Il direttore di Micromega, come riportato dall’Huffington Post, è convinto del fatto che, nel caso si andasse a votare di nuovo, il Pd scenderebbe al 10% dei consensi: una catastrofe che può essere evitata solo attraverso un accordo con quelli che hanno dato a Renzi dell’ “ebetino”. E poi c’è Montanari che ha dichiarato che “è perfettamente legittimo che il Pd decida di rigettare questa proposta, ma è davvero impossibile condividere le considerazioni di ordine politico, e addirittura morale, che vengono in queste ore avanzate per giustificare un simile diniego”. Come si fa, insomma, a non legarsi mani e piedi al partito che ha sottratto buona parte dei consensi al Partito Democratico?

Mentre Gianfranco Pasquino parla di “compatibilità programmatica”, Salvatore Settis sottolinea che:”Guardando i numeri di questo Parlamento, un esperimento di alleanza di questo tipo mi pare comunque preferibile a ogni altro”. Un chiaro no all’ipotesi di un governo istituzionale o di centrodestra, insomma. I radical chic nostrani rifuggono anche la possibilità di starsene, banalmente, all’opposizione. O di sostenere un governo, ma dall’esterno.

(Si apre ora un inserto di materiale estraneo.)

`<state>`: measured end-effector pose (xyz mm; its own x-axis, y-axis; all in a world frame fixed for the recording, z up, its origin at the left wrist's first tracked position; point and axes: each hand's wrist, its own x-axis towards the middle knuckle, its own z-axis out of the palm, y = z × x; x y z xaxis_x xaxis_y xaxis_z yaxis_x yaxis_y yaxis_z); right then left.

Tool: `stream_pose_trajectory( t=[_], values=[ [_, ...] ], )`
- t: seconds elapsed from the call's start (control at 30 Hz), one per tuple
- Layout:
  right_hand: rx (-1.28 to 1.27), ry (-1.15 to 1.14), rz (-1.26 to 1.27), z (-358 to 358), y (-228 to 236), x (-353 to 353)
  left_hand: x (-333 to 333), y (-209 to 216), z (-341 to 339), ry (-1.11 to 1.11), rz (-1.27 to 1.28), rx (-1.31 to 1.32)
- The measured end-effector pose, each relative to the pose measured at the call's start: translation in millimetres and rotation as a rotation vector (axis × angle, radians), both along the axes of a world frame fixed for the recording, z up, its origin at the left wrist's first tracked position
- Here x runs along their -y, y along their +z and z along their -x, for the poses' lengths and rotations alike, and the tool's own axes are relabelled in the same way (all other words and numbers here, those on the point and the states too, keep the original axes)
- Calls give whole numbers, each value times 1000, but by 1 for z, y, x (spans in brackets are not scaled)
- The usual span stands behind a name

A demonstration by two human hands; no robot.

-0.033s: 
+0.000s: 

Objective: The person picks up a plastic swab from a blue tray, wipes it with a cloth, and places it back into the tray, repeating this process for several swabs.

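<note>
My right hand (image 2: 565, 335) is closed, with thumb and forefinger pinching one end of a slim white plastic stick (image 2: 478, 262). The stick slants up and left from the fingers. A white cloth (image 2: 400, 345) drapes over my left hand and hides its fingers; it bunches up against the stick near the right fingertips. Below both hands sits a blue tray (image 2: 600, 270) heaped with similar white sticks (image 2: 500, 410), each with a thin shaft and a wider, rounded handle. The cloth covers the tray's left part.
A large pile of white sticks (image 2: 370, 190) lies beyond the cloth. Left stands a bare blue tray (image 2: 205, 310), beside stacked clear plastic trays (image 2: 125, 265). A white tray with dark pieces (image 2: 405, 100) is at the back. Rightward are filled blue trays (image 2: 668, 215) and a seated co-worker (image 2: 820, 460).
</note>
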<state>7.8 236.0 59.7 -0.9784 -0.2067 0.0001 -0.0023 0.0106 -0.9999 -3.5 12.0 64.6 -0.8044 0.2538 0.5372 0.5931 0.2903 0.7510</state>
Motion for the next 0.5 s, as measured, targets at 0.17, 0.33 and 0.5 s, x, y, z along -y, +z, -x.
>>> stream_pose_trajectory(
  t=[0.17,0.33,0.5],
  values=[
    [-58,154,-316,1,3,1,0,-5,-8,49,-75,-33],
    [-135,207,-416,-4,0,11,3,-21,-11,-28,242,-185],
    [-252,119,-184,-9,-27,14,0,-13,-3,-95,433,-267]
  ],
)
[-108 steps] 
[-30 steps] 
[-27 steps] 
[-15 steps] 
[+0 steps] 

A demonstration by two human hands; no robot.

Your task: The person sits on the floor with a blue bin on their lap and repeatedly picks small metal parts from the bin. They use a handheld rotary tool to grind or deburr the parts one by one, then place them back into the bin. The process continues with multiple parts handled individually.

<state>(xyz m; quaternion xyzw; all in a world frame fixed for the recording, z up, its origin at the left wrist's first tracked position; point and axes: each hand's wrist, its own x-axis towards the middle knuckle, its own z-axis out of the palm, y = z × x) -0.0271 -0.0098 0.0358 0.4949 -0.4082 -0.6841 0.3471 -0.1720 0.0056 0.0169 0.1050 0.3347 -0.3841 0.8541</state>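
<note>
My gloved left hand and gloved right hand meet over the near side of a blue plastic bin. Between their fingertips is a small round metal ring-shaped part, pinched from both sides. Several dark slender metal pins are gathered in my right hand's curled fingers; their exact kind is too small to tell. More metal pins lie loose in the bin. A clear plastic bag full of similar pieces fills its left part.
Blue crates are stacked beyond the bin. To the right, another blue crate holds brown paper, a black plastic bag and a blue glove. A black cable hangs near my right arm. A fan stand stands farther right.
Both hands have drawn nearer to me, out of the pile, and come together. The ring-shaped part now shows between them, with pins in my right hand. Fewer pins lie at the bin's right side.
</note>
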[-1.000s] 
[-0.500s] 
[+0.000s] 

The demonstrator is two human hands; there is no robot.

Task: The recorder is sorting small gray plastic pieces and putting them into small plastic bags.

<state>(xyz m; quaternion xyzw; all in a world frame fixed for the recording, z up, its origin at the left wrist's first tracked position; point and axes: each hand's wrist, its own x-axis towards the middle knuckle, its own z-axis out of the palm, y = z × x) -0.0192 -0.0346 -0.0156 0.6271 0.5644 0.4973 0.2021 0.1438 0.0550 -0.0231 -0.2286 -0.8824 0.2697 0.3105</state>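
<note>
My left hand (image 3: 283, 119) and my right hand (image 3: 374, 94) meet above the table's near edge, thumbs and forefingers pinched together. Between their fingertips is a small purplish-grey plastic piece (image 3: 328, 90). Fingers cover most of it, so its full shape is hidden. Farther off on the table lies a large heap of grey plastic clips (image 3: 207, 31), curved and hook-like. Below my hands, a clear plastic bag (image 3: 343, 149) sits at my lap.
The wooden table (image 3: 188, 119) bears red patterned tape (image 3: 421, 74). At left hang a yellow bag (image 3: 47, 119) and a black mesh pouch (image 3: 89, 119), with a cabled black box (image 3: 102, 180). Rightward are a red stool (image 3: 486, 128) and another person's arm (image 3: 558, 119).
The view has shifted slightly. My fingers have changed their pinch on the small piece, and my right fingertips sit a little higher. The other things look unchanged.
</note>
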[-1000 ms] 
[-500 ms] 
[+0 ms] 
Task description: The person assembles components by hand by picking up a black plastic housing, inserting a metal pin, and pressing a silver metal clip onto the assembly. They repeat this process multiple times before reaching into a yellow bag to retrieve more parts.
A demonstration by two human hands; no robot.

Gustavo Zagrebelsky ha dichiarato al Fatto Quotidiano che saranno necessari “tempi lunghi”. L’accordo con i grillini, in ogni caso, è considerato come l’unica via d’uscita all’impasse derivato dalla batosta elettorale. Lo stesso Eugenio Scalfari, del resto, prima di evidenziare la natura ironica delle sue dichiarazioni, aveva detto che Luigi Di Maio è “il grande partito della sinistra moderna”. I filosofi – diceva Karl Marx – non spuntano dal terreno come i funghi, ma sono il prodotto del loro tempo. Gli intellettuali della sinistra italiana, invece, sembrano ricollocarsi dopo i risultati delle urne. E le ipotesi – sempre Marx – si fanno soltanto in vista di qualche fine. Chissà se quello della sinistra radical chic è il mantenimento di una certa presa sulla società italiana.”